CARDIAC RESPONSES TO INDUCED LACTATE OXIDATION - NMR ANALYSIS OF METABOLIC EQUILIBRIA

The role of lactate as a source of pyruvate oxidation in supporting cardiac work, energetics, and formation of oxidative metabolites was examined in normal myocardium. C-13 and P-31-nuclear magnetic resonance (NMR) spectra were acquired from isolated rabbit hearts supplied 2.5 mM [3-C-13]lactate or [3-C-13]pyruvate with or without stimulation of pyruvate dehydrogenase (PDH) by dichloroacetate (DCA). Similar workloads determined by rate-pressure products were noted with pyruvate (21,700 +/- 2,400; mean +/- SE) and lactate (18,970 +/- 1,510). Oxygen consumption was similar in all four groups with means between 19.0 and 22.2 mu mol . min(-1). g dry weight(-1) (SE = 1.6-2.0) as was the ratio of phosphocreatine to ATP with means between 1.8 and 2.1 (SE = 0.1-0.6). Intracellular pH, determined from P-31-NMR spectra, was essentially the same with pyruvate (1.06 +/- 0.02) and lactate (7.05 +/- 0.04). C-13 enrichment of glutamate was higher with lactate (92%) than with pyruvate (70%). Pyruvate plus DCA induced no change in glutamate content at 9-10 mu mol/g, but C-13 enrichment increased to 83%, while lactate plus DCA maintained enrichment at 90%. Levels of alpha-ketoglutarate were lower with lactate (1.81 mu mol/g) than with pyruvate (2.36 mu mol/g).
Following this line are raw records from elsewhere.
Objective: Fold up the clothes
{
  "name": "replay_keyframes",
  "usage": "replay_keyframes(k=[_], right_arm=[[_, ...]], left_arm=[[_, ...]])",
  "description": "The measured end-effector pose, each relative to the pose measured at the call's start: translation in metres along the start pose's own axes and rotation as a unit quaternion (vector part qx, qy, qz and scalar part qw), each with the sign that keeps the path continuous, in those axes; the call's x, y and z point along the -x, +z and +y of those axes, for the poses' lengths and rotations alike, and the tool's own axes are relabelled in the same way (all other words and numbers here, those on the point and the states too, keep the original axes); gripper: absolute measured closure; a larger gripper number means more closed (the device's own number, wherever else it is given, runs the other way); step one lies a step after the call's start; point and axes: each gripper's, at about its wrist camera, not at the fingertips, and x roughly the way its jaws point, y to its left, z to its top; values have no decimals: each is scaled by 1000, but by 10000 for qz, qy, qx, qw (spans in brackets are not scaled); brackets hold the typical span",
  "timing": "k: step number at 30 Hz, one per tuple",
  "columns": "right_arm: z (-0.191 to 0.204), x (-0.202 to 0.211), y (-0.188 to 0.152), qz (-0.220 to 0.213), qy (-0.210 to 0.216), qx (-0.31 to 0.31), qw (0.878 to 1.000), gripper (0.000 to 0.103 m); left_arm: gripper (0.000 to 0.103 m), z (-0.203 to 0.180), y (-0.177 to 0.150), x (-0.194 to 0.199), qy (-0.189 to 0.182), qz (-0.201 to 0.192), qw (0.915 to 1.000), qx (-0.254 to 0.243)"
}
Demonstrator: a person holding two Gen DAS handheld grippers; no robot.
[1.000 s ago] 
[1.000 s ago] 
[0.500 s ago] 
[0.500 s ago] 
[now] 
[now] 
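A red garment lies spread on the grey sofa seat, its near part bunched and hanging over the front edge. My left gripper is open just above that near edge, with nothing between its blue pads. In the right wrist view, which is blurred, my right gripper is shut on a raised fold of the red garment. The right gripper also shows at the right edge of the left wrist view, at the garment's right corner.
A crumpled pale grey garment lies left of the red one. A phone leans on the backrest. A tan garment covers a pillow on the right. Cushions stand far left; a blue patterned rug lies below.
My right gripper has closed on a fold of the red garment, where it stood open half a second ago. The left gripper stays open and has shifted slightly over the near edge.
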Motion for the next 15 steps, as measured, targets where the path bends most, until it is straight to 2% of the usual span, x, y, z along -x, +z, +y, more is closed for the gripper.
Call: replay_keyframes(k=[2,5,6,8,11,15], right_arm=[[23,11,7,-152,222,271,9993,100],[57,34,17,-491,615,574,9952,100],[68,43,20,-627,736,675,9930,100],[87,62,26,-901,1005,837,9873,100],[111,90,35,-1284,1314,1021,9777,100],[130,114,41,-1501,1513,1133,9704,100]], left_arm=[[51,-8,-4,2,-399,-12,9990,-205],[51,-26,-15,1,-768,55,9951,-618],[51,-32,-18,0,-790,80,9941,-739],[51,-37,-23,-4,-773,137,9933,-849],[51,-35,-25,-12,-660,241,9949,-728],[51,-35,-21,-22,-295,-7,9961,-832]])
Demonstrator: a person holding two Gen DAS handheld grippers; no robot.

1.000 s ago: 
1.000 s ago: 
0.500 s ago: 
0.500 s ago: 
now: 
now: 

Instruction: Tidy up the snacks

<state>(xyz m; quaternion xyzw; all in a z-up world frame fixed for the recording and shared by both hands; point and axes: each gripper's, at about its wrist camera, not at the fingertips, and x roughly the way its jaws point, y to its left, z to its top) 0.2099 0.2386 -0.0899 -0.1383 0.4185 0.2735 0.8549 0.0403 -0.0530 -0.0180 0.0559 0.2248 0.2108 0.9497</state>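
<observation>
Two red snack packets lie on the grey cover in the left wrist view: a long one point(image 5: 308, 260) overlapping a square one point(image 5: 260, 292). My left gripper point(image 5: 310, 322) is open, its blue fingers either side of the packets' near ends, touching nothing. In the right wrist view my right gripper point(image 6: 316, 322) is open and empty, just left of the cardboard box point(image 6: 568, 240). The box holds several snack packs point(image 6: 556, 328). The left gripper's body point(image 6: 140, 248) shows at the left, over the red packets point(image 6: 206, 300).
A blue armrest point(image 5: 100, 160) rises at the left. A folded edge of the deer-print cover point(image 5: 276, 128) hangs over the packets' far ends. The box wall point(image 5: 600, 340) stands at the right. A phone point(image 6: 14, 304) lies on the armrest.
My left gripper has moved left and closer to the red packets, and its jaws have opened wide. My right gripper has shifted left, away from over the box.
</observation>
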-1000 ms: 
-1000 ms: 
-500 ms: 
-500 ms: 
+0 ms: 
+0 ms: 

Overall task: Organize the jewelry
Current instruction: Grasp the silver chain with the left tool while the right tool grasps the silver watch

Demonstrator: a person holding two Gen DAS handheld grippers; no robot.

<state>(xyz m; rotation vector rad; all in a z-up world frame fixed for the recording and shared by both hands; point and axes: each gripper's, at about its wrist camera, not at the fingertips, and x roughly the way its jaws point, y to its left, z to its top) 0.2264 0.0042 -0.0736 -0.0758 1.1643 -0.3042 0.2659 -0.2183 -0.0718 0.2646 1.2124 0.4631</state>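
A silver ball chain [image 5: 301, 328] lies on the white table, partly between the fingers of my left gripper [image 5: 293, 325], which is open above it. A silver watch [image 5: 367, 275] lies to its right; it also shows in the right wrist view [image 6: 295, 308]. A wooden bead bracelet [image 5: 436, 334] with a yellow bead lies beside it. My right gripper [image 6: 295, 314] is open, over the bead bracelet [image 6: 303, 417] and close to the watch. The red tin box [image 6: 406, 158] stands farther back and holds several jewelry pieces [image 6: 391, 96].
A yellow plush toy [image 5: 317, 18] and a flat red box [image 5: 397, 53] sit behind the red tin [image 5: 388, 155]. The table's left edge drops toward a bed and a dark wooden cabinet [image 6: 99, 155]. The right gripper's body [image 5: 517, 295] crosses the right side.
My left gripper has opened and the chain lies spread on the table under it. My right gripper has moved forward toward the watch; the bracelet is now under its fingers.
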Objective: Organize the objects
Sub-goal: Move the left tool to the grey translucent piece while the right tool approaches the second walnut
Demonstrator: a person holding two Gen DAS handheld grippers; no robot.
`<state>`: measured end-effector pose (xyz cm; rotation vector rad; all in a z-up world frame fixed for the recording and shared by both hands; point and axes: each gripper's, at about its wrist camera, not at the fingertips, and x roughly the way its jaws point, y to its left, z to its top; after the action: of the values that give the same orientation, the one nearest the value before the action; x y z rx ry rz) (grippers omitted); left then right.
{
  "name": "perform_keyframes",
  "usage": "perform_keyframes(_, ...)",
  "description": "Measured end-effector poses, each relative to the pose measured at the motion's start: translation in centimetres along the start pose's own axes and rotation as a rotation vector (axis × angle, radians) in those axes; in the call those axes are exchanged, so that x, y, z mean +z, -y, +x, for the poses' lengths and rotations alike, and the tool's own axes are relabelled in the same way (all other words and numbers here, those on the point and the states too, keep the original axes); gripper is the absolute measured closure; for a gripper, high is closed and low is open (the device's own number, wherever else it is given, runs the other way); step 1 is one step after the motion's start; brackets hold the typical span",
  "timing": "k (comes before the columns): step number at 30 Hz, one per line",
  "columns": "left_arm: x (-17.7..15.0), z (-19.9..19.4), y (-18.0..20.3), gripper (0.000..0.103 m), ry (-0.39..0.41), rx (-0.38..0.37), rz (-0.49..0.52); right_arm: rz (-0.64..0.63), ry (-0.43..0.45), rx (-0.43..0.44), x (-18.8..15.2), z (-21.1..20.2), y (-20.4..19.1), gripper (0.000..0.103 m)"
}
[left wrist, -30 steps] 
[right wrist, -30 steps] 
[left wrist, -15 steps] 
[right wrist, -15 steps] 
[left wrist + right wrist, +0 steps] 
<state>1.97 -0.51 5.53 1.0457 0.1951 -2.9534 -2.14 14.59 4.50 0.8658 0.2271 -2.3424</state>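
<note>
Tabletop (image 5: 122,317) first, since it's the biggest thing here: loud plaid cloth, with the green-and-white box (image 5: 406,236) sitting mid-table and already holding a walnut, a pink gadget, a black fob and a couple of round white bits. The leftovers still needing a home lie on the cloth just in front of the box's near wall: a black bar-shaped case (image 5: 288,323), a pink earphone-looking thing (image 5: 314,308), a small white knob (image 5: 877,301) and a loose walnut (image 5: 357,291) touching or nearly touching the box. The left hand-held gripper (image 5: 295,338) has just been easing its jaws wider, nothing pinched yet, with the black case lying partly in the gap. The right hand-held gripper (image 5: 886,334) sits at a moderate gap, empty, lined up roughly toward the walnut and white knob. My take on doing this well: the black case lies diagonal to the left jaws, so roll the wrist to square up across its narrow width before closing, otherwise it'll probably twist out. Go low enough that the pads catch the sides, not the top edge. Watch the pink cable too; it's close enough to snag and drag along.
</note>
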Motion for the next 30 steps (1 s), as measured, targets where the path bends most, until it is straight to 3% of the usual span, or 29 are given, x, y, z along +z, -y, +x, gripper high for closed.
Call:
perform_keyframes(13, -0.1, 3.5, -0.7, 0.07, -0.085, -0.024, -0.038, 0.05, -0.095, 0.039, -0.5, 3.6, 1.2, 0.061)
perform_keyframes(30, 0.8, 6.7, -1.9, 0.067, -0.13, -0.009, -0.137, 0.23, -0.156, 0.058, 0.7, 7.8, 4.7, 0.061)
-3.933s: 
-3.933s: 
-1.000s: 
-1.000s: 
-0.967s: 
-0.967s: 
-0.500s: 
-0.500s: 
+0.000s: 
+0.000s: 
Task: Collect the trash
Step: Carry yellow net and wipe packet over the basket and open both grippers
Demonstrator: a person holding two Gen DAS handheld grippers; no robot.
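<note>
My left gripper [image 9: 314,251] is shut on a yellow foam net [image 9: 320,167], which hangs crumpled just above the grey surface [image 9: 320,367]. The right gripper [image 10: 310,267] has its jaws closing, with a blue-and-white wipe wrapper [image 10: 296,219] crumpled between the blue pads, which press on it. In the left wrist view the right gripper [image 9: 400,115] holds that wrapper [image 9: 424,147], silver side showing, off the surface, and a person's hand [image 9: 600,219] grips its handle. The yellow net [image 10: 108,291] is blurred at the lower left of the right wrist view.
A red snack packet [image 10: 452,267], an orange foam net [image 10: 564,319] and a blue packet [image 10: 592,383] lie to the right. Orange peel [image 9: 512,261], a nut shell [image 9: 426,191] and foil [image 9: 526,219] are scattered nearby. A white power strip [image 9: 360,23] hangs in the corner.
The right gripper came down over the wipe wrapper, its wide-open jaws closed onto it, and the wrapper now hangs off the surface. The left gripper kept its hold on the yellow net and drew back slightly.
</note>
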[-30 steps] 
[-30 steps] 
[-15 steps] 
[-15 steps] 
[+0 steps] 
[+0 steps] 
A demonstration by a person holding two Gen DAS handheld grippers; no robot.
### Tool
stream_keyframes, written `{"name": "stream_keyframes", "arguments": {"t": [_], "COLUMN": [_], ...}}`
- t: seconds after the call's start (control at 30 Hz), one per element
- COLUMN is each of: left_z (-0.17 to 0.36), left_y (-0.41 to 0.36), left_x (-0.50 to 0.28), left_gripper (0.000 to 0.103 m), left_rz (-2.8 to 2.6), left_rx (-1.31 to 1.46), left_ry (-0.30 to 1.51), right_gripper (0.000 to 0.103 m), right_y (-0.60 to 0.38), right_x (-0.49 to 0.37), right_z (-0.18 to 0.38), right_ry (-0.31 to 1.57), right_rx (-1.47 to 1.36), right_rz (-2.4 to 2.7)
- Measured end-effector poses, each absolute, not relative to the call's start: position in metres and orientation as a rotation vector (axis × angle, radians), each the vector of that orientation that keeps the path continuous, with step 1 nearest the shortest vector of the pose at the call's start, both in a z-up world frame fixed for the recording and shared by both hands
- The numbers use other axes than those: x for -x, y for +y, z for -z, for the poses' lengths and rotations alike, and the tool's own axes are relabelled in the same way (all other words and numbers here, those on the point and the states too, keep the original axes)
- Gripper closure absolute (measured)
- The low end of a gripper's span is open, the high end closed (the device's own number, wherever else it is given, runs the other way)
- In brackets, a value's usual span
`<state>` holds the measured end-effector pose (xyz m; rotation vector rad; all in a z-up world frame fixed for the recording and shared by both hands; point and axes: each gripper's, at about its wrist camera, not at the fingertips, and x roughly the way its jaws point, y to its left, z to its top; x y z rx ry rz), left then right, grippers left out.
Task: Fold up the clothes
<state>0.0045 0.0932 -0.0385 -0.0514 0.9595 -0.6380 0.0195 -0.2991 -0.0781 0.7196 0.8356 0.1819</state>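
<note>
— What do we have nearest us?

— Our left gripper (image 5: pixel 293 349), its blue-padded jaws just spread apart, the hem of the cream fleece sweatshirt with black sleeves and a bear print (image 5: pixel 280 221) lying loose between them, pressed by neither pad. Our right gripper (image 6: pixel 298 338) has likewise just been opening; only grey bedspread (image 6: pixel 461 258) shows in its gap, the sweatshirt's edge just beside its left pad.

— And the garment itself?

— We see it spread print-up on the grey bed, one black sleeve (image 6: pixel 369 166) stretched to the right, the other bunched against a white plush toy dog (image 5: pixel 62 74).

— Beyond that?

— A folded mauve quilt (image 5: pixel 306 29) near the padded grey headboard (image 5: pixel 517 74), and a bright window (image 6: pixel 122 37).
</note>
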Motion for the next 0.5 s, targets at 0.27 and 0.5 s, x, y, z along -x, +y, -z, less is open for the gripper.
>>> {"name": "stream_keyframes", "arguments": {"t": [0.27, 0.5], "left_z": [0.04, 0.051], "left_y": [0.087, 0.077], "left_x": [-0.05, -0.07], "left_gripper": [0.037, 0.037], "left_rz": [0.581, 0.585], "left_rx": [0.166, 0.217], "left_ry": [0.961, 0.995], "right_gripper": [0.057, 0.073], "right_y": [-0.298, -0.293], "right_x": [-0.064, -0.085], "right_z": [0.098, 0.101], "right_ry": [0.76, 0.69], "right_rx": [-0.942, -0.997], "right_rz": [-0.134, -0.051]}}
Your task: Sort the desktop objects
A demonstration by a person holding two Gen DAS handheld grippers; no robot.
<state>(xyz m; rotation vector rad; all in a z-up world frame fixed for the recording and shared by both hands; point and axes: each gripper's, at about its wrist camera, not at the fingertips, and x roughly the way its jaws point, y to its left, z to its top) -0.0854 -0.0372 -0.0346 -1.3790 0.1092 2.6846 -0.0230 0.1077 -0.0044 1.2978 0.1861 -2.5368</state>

Lactate plus DCA elevated glutamate by 60% with a proportional increase in alpha-ketoglutarate. Thus the balance between glutamate and alpha-ketoglutarate was affected by substrate supply only and not by PDH activation. The results suggest that the equilibrium between alpha-ketoglutarate and glutamate is sensitive to cytosolic redox state, an important consideration for C-13-NMR analyses that rely on glutamate. In conclusion, lactate and pyruvate are able to support similar function and energetics through differences in the balance of oxidative, intermediary metabolites.